Ever had to drag your child to the shops, because you were low on supplies, or because you maybe just needed a change of scenery? Do you dread taking them to the shops, but have no other choice, either because you have no help at home, or your husband is working long hours?
Fear not! Simply follow our simple do’s and don’ts to make the experience that much easier and smoother for you.
The aim is to try make the shopping experience, a time for being together and maybe even make it into a learningexperience and get home in one piece (without forgetting items on your list!)
Do: Make it fun. Let them push the cart, let them race around finding all the items that you need. Sing songs as you are walking around, and make it into a fun number of games such a spotting certain numbers in prices, or even play ‘eye spy’ for specific vegetables
Do: Practise reading the shopping list. If your child is starting to learn to read, use this as a reading opportunity. As you pick out each item, ask them to tick it off.

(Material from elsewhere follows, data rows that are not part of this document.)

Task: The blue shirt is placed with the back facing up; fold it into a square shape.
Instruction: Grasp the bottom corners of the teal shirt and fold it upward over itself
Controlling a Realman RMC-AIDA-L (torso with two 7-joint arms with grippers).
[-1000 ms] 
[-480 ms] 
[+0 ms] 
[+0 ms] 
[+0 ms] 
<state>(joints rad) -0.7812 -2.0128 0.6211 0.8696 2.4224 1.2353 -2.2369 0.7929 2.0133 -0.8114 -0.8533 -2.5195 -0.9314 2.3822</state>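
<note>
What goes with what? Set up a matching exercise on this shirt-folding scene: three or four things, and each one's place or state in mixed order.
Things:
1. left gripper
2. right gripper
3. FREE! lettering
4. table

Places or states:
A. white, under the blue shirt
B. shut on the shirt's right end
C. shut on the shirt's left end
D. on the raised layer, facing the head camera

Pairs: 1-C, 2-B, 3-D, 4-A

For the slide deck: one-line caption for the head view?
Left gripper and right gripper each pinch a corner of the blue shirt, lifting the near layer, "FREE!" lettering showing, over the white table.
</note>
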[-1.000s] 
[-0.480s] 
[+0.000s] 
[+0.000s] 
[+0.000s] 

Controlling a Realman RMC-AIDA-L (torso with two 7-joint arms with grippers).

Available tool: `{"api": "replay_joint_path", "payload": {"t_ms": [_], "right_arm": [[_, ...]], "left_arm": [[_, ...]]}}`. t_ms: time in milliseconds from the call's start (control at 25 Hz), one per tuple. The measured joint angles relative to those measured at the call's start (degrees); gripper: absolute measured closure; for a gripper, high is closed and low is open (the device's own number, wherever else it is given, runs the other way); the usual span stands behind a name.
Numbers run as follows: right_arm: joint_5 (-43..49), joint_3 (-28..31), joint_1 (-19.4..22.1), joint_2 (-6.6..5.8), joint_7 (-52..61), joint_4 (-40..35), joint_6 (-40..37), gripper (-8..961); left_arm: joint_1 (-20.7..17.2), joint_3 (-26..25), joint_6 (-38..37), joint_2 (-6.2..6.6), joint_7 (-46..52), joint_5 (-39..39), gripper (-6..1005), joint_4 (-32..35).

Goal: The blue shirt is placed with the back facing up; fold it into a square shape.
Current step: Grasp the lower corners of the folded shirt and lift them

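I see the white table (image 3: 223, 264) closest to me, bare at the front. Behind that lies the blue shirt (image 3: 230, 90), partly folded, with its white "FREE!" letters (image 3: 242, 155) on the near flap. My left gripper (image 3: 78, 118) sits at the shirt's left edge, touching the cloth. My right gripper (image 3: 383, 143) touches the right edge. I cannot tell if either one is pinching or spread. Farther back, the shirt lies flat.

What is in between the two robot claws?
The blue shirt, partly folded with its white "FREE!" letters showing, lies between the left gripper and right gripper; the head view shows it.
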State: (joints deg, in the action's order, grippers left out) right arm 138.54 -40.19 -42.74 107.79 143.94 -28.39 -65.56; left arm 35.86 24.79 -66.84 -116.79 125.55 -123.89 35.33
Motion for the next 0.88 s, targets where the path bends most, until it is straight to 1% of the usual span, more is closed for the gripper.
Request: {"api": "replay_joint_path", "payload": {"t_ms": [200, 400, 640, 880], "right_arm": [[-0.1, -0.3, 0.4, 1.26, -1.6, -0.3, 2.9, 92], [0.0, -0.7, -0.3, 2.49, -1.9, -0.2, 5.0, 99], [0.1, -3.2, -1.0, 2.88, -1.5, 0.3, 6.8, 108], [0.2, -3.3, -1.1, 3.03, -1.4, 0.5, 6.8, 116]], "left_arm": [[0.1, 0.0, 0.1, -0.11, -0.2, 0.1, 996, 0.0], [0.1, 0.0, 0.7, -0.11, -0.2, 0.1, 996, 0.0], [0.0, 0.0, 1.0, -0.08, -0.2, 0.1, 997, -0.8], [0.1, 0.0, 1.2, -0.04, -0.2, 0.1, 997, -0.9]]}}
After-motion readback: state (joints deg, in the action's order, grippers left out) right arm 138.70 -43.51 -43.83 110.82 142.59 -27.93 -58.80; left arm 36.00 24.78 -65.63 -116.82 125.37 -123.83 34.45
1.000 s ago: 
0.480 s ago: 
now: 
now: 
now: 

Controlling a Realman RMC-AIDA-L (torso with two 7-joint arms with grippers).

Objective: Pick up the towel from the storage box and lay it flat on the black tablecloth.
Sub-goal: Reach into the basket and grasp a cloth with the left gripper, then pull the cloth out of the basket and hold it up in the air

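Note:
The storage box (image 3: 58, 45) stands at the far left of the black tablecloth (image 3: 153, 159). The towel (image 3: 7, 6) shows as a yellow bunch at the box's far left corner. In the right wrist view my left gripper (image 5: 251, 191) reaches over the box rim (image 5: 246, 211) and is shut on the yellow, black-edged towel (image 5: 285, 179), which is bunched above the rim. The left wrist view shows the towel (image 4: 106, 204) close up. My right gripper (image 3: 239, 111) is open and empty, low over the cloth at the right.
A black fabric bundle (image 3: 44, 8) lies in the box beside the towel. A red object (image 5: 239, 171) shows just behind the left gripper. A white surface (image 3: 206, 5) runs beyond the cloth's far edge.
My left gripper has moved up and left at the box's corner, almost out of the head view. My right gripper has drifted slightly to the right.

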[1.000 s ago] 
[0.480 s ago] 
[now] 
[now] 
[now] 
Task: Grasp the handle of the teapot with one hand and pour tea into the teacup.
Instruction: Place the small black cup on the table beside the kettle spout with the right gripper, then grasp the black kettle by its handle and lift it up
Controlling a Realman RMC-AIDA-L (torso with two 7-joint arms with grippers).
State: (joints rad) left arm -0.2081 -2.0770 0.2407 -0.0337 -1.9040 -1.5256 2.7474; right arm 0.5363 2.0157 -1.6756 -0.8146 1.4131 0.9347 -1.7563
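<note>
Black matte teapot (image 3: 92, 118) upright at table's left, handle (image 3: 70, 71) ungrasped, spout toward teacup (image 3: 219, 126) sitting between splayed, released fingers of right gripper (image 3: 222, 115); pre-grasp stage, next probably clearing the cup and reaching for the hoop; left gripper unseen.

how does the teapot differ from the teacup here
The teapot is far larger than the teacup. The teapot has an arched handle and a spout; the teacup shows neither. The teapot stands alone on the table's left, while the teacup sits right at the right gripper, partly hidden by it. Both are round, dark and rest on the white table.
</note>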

Do: Ask them what they would like to buy before you head out of the house. The same goes for when you are in the store – involve them in choices. It could be as simple as which yogurt to buy. If you have an older child, ask them to write the list, and if they are younger, try drawing small pictures of the items to help them follow the list.
Don’t: Take the kids to the supermarket when it is super busy – try going in the early morning and avoid public holidays and weekend mornings if possible.
Do: Let them talk to the butcher or fish monger so they understand their food better. Use this as a time to build on their social skills and at the same time persuade them to ask questions about where the food comes from.
Don’t: Go shopping when you know they are hungry! Schedule trips for after mealtime. This will help with reducing impulse purchases and reduces the tantrums if they can’t get their favourite cheese sticks or biscuits.
Do: Play games in the store: this could be as simple as finding the word – Discount/Sale or choosing healthy food for snacks or maybe even making a game of “who can collect the most different types of potatoes within 1 minute”.
Don’t: Rush. If you have a long list of groceries, consider going without them to the shop. If you have some free time and are not in a rush, then take them along and enjoy the experience.
Do: Set expectations before you leave the house or the car, explain to them what is happening. For example, they are not allowed to ask for extra items that are not on the list, or that if they help out and behave they can have a small treat (maybe a new snack bar) at the end of the shopping trip.
Don’t: Expect them to understand all the rules. Teach them patience by standing in line to ask for help nicely and to be respectful.
Have you found anything that helps with your shopping trip? This could also be appropriate for other types of shopping such as clothes shopping. Always try and see the positive side of the outing and enjoy your time together.